* **WHAT YOU HAVE TO DO**
The listing that follows should be reproduced exactly, line for line.

★ ★ ★

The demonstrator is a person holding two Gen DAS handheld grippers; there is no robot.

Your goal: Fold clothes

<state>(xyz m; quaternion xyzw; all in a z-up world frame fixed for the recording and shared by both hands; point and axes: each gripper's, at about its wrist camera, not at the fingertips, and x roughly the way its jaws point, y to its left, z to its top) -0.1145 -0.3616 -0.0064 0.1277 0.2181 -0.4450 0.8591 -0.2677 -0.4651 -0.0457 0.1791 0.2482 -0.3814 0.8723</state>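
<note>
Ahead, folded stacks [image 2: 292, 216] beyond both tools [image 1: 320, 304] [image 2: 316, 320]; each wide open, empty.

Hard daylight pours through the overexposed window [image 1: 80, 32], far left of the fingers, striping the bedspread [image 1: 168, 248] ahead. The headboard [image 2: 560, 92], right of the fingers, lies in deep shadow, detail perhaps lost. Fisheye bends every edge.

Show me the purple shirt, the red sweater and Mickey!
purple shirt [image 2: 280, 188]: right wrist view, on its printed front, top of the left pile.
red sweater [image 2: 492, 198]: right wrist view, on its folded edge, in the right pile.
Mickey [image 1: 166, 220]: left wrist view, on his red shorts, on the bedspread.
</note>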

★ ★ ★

* **OUTPUT**
The demonstrator is a person holding two Gen DAS handheld grippers; there is no robot.

Your goal: Fold clothes

<state>(xyz m; quaternion xyzw; all in a z-up world frame fixed for the recording and shared by both hands; point and axes: each gripper's, at about its wrist camera, not at the fingertips, and x roughly the way its jaws point, y to its left, z to its top) -0.1145 -0.3616 -0.0064 0.1277 0.2181 -0.4450 0.8591 -0.2677 -0.4651 -0.0457 0.1791 0.2482 -0.3814 0.8723</state>
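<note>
Ahead, folded stacks [image 2: 292, 216] beyond both tools [image 1: 320, 304] [image 2: 316, 320]; each wide open, empty.

Hard daylight pours through the overexposed window [image 1: 80, 32], far left of the fingers, striping the bedspread [image 1: 168, 248] ahead. The headboard [image 2: 560, 92], right of the fingers, lies in deep shadow, detail perhaps lost. Fisheye bends every edge.

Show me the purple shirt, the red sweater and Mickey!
purple shirt [image 2: 280, 188]: right wrist view, on its printed front, top of the left pile.
red sweater [image 2: 492, 198]: right wrist view, on its folded edge, in the right pile.
Mickey [image 1: 166, 220]: left wrist view, on his red shorts, on the bedspread.
</note>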

Nothing more will be written for this answer.